In her nationally syndicated column, My Day, published on 20 October, 1958, former First Lady, Eleanor Roosevelt wrote, “I am sure that every New Yorker was shocked the other day to read that Harry Belafonte and his charming wife and baby were finding it practically impossible to get an apartment in New York City except in what might be considered segregated areas or in a hotel“. In that same column, she highlighted housing co-operatives as one of the solutions for de-segregation.

A few months later, Belafonte and his wife did find a four-bedroom apartment they really liked at 300 West End Avenue but when they tried to rent it the apartment was “suddenly unavailable.” 

Belafonte recounts, “Furious, I sent a white friend – Mike Merrick, my publicist - in as my stalking horse. Now the lease was readily conferred. Mike passed it on to me, I signed it with my own name, and the one year lease was countersigned.” Upon meeting the new tenants, the building owner responded by telling Belafonte to pack up and leave but he refused.

Belafonte commented, “The whole concept of co-ops was just beginning to take hold. What we were proposing would soon become a trend. We would buy the building outright from its owner, then try to sell as many of the apartments as possible to the tenants who lived in them. Any tenant who preferred to keep renting could do that“.

The building was bought by Belafonte and his partners. Belafonte put up most of the funds. The other tenants purchased shares and the housing co-op was created.

“We didn’t just invite black friends though, our goal was integration not ‘reverse segregation’. Eventually, 300 West End Avenue became known as ‘Harry’s building.’ Strictly speaking, that was no longer true; when the building went completely co-op I no longer owned any part of it besides our fifth floor combined apartments. But I was glad to have a home that was mine.” On 4 April, 1967, Martin Luther King made his controversial anti-war speech at Riverside Church in New York City. In the days before the speech, King was staying with Belafonte at his co-op.

One co-op that Belafonte cared a great deal for was the Freedom Farm Cooperative started in Ruleville, Sunflower County, Mississippi by the civil rights leader Fannie Lou Hamer. Ms. Hamer knew there would be no safety unless the land was owned by the co-op and not leased from a landlord. Only 71 blacks owned land in Sunflower County, which had a black population of 31,000.

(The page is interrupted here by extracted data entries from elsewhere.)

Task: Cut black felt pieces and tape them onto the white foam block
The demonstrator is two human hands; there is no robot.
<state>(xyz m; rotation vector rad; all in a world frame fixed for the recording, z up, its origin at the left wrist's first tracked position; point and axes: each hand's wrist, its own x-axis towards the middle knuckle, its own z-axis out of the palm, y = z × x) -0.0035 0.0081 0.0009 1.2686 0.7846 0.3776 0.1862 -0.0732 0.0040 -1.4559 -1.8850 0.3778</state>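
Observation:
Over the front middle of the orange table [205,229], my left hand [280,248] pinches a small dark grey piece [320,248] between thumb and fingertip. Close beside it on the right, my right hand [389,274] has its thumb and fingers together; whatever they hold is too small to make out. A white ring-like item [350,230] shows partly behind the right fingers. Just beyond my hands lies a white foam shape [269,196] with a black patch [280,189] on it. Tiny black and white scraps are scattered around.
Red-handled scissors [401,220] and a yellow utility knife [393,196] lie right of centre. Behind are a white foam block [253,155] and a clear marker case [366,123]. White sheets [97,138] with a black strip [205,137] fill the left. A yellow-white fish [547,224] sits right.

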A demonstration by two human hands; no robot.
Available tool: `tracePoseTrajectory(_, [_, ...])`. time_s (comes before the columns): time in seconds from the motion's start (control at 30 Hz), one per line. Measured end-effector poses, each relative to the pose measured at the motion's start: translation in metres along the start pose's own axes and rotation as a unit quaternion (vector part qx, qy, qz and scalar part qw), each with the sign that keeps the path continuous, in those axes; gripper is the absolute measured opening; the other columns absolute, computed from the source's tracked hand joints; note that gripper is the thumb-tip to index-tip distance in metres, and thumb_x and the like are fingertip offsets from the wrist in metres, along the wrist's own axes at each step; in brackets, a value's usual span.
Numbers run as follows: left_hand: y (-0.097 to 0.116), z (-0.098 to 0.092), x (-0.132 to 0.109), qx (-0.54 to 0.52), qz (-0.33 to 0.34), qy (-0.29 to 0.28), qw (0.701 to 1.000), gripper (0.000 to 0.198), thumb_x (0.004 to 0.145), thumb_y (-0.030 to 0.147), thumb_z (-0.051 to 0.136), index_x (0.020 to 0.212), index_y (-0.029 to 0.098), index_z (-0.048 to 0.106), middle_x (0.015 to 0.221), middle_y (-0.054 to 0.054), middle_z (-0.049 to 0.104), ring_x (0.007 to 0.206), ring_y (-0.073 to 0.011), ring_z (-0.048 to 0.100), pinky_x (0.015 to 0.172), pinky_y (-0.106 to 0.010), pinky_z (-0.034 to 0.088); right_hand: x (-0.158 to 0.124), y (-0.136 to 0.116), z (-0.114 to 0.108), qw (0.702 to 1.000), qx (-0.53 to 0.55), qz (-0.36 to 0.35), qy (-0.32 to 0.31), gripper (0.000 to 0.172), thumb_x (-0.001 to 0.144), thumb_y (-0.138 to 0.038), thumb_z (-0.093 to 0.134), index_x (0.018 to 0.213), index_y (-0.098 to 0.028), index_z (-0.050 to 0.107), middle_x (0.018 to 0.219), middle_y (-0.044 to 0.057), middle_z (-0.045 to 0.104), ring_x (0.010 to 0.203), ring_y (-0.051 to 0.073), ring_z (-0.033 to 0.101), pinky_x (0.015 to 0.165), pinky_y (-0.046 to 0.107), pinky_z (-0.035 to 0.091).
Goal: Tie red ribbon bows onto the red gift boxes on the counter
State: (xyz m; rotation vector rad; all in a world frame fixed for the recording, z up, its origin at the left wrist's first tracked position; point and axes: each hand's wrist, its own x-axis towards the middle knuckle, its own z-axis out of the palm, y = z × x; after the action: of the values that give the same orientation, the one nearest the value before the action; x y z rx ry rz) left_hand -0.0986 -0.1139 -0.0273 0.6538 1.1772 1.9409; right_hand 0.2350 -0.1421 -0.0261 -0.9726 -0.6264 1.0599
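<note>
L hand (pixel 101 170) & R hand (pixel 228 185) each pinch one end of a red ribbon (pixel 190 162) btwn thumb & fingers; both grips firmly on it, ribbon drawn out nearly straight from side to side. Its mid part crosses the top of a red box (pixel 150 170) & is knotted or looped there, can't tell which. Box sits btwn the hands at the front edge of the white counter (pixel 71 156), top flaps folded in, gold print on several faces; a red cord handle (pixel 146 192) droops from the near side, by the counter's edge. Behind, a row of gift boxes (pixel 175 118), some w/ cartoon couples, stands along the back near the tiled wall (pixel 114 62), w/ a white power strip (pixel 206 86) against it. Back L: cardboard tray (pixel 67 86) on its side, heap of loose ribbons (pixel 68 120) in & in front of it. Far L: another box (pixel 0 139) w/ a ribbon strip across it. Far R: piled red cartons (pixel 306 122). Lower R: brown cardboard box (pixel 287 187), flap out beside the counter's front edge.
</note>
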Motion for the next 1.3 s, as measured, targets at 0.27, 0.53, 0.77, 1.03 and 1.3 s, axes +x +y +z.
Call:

In 1969, Belafonte wrote a fundraising letter urging people to donate towards the purchase of land for the Freedom Farm Cooperative. In his letter Belafonte wrote that Freedom Farm was an, “example of initiative, racial co-operation, and political militancy worthy of the support of all decent Americans.” Due to all the various fundraising efforts enough money was raised to eventually buy over 700 acres.

During this time Belafonte also became a fervent supporter of the Federation of Southern Cooperatives and its many programmes throughout the South. He is still working with the Federation on issues of the day.

We are to be grateful to him that for his life of social activism he has continuously supported co-operatives as a solution.